#### [Problem requirements]
Output only the lines below from the one containing "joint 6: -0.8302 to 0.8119" to the one containing "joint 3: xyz", exactly as written, both ends kept.

#### [Data]
◇ ◇ ◇ ◇ ◇ ◇ ◇

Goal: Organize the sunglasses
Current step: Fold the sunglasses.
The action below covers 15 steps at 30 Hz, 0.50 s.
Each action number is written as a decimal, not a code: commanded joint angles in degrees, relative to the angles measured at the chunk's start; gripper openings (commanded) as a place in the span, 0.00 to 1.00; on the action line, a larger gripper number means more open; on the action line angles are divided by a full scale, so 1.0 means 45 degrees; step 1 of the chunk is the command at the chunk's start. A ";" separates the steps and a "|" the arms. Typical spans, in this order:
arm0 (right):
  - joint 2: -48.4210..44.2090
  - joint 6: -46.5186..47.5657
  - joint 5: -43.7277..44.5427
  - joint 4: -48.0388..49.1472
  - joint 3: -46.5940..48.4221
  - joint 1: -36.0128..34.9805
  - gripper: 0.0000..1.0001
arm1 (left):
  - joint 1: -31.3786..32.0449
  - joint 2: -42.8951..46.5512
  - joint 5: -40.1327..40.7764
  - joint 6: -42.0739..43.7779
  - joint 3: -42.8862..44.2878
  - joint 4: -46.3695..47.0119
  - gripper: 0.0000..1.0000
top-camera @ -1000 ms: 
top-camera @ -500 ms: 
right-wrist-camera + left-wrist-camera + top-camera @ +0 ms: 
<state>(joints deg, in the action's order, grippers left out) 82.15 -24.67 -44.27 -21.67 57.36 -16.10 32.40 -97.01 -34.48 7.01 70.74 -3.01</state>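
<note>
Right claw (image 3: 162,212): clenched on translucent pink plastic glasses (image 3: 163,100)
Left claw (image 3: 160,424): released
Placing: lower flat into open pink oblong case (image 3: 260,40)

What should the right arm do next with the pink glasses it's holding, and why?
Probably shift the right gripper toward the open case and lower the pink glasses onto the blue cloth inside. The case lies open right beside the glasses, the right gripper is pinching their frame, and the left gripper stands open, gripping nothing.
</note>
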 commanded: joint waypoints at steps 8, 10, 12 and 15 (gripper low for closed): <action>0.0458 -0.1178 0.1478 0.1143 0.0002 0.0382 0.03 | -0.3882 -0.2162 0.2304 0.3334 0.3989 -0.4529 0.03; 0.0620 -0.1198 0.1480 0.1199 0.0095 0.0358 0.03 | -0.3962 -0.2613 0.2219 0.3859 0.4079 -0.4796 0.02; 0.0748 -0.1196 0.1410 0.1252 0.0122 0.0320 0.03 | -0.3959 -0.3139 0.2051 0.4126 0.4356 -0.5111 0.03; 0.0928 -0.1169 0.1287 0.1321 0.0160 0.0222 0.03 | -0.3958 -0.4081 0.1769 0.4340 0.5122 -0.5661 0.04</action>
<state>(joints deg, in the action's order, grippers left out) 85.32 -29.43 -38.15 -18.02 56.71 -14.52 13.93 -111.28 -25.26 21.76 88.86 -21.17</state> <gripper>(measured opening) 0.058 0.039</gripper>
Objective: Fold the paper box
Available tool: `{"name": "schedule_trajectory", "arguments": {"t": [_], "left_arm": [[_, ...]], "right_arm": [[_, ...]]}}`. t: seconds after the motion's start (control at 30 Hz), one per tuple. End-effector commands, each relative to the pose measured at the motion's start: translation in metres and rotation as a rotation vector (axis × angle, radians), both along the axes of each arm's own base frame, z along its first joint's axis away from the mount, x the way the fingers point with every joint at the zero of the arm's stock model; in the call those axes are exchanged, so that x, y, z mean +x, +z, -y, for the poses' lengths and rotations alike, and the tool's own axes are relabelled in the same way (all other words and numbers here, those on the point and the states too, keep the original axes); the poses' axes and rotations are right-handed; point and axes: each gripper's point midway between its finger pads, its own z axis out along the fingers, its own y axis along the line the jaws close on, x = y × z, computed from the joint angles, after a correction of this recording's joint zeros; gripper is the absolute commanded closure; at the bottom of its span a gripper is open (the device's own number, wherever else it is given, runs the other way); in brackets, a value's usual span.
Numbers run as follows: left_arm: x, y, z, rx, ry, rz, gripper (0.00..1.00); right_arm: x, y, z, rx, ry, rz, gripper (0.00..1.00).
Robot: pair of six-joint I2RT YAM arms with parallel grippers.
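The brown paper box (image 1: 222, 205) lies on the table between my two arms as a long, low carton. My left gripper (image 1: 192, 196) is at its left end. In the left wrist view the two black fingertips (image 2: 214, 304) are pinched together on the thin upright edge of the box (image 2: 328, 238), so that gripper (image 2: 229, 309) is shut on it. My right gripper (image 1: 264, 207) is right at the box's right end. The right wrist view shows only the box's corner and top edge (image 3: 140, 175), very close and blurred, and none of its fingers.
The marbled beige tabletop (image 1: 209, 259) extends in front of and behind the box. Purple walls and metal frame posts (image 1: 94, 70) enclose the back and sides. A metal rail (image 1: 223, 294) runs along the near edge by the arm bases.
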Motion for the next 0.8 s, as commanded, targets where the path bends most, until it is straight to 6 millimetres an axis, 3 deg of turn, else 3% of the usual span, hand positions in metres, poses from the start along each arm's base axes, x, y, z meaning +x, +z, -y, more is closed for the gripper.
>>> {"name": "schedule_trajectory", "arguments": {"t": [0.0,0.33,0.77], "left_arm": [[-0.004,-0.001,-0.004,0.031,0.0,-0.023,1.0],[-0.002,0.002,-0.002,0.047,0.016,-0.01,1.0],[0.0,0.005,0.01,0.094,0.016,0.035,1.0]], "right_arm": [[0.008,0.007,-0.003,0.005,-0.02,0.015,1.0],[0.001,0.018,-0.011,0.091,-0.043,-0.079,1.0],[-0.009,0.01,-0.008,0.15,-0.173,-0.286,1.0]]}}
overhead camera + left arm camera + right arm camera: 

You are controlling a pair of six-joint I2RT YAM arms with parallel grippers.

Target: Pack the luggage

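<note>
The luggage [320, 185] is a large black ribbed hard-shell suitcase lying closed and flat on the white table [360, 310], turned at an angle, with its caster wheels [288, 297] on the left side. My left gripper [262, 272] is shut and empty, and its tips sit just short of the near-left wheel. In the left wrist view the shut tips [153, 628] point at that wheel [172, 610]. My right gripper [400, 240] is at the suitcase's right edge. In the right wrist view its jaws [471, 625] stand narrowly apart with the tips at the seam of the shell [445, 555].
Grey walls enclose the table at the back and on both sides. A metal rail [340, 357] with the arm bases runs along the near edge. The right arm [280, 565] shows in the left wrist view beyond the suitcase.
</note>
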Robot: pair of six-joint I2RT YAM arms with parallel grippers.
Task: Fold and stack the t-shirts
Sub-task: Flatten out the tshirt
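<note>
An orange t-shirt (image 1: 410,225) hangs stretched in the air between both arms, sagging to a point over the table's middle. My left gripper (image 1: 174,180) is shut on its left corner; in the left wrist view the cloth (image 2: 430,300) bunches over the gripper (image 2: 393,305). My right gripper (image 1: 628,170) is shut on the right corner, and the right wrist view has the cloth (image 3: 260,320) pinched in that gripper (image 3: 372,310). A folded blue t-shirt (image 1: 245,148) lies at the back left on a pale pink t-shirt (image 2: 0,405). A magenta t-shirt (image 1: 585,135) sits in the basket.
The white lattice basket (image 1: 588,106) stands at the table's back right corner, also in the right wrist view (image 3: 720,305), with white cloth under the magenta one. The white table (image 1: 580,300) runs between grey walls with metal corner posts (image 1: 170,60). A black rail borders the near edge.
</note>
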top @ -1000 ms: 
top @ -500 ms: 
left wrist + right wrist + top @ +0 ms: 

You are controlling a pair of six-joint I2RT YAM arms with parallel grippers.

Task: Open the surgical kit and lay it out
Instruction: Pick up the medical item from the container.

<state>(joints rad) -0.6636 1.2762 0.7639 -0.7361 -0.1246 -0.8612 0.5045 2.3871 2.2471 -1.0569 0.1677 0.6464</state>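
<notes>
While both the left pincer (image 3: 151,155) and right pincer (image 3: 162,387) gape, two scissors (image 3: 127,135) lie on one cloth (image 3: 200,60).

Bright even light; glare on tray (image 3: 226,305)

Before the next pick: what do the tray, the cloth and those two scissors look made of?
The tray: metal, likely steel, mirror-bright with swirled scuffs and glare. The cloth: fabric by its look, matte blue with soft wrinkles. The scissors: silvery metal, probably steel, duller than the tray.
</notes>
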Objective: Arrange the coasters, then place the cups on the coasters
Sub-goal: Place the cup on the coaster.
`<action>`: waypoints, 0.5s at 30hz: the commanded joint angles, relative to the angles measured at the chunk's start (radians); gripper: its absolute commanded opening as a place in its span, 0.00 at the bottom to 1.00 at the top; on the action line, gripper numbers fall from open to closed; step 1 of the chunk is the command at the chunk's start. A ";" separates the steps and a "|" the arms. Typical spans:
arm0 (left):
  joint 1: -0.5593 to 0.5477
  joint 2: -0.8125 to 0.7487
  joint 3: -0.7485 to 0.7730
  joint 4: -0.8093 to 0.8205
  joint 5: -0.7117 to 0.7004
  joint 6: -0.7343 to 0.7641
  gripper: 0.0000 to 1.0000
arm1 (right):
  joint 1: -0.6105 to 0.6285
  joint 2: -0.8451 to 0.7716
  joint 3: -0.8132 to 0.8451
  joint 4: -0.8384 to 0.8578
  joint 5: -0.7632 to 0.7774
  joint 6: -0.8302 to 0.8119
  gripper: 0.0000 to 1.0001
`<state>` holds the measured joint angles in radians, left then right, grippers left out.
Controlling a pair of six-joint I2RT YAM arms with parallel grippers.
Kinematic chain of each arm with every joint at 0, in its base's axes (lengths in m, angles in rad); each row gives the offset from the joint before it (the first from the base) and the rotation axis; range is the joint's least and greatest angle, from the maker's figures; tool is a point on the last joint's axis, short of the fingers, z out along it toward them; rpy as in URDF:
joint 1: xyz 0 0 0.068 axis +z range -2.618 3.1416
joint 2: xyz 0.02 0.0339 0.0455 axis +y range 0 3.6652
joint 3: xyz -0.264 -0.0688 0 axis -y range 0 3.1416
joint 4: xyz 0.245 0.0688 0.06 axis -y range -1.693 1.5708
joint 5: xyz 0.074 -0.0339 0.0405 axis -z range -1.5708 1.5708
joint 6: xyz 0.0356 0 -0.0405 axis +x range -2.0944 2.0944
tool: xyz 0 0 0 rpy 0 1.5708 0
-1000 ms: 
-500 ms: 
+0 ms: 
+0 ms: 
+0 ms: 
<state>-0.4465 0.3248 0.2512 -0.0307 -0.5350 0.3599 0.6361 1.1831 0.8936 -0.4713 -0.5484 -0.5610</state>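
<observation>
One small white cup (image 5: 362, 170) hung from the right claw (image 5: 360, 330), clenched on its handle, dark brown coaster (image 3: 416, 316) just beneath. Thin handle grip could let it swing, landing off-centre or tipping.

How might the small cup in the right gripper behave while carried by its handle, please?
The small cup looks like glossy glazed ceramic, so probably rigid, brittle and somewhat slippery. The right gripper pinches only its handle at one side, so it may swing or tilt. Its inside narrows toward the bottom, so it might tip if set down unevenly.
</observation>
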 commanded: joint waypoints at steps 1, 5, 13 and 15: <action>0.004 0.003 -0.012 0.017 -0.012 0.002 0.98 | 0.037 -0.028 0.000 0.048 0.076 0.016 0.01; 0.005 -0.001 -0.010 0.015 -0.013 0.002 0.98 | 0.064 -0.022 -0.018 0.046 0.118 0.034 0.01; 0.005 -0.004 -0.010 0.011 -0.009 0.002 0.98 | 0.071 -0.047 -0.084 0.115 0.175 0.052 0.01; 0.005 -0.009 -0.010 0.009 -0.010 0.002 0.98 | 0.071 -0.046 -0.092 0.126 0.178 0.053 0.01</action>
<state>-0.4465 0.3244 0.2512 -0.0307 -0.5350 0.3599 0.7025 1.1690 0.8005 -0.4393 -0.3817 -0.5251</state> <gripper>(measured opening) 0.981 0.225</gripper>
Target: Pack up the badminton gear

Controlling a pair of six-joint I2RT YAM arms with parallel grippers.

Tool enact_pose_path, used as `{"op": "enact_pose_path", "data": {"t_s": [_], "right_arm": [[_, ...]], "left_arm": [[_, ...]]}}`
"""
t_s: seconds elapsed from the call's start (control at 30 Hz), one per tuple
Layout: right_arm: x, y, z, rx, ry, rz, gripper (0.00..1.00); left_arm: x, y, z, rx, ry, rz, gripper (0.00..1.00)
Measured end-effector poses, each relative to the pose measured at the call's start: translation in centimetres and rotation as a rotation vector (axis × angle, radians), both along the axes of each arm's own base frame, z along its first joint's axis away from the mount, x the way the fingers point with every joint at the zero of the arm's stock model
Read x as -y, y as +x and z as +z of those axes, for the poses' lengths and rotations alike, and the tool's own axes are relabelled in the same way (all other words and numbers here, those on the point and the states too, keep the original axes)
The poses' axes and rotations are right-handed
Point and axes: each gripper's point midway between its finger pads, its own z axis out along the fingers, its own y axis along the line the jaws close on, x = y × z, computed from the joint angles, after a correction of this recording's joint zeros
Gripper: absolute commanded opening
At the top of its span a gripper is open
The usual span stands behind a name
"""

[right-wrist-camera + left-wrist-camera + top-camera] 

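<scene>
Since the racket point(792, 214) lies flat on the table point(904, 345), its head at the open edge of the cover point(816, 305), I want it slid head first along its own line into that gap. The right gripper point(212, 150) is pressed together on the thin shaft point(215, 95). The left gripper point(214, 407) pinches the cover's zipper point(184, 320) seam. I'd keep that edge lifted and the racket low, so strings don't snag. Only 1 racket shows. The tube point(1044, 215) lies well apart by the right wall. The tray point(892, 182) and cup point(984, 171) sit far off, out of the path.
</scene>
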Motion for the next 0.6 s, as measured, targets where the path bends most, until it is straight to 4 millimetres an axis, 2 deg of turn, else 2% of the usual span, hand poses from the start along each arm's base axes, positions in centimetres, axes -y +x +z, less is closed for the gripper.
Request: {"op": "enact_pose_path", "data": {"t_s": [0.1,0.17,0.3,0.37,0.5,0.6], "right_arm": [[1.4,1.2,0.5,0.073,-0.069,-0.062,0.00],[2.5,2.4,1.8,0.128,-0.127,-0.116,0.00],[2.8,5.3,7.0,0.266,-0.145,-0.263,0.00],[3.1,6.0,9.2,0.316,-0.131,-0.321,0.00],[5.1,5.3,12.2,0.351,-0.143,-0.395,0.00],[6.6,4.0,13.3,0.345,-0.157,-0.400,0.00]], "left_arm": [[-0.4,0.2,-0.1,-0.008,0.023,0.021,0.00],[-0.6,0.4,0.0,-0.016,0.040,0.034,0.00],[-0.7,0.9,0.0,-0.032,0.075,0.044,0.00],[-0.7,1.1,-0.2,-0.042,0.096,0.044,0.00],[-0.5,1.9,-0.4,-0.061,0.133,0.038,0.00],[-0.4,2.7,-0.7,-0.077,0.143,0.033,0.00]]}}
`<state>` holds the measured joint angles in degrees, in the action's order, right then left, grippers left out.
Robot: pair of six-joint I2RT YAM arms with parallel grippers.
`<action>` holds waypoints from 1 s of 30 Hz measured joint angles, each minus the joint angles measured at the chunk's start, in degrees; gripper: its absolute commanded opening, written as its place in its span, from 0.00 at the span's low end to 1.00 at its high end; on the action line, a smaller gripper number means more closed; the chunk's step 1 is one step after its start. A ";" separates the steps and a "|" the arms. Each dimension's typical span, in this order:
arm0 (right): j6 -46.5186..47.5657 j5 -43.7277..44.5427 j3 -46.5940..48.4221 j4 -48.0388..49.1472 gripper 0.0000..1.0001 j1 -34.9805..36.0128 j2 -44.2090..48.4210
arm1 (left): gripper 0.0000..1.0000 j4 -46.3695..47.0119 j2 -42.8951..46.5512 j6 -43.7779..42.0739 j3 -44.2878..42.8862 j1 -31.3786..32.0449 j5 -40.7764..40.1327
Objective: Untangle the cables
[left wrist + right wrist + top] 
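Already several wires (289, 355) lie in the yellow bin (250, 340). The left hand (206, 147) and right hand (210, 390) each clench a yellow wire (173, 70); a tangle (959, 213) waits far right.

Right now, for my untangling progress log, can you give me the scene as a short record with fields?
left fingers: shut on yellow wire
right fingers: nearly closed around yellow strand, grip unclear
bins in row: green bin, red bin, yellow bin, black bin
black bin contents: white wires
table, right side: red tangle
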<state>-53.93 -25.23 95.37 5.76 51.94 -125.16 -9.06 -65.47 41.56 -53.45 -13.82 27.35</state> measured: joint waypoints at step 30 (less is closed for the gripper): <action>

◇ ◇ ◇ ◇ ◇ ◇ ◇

#### [Solution to the problem]
  joint 6: -0.8302 to 0.8119
  gripper: 0.0000 to 1.0001
`<state>` holds the measured joint angles in radians, left then right, grippers left out.
Controlling a pair of six-joint I2RT YAM arms with parallel grippers.
Kinematic chain of each arm with every joint at 0, in its base's axes (lengths in m, angles in rad); each row gives the offset from the joint before it (the first from the base) and the rotation axis; range is the joint's least and greatest angle, from the maker's figures; tool is a point on the last joint's axis, short of the fingers, z out along it toward them; rpy as in URDF:
joint 1: xyz 0 0 0.068 axis +z range -2.618 3.1416
joint 2: xyz 0.02 0.0339 0.0455 axis +y range 0 3.6652
joint 3: xyz -0.264 -0.0688 0 axis -y range 0 3.1416

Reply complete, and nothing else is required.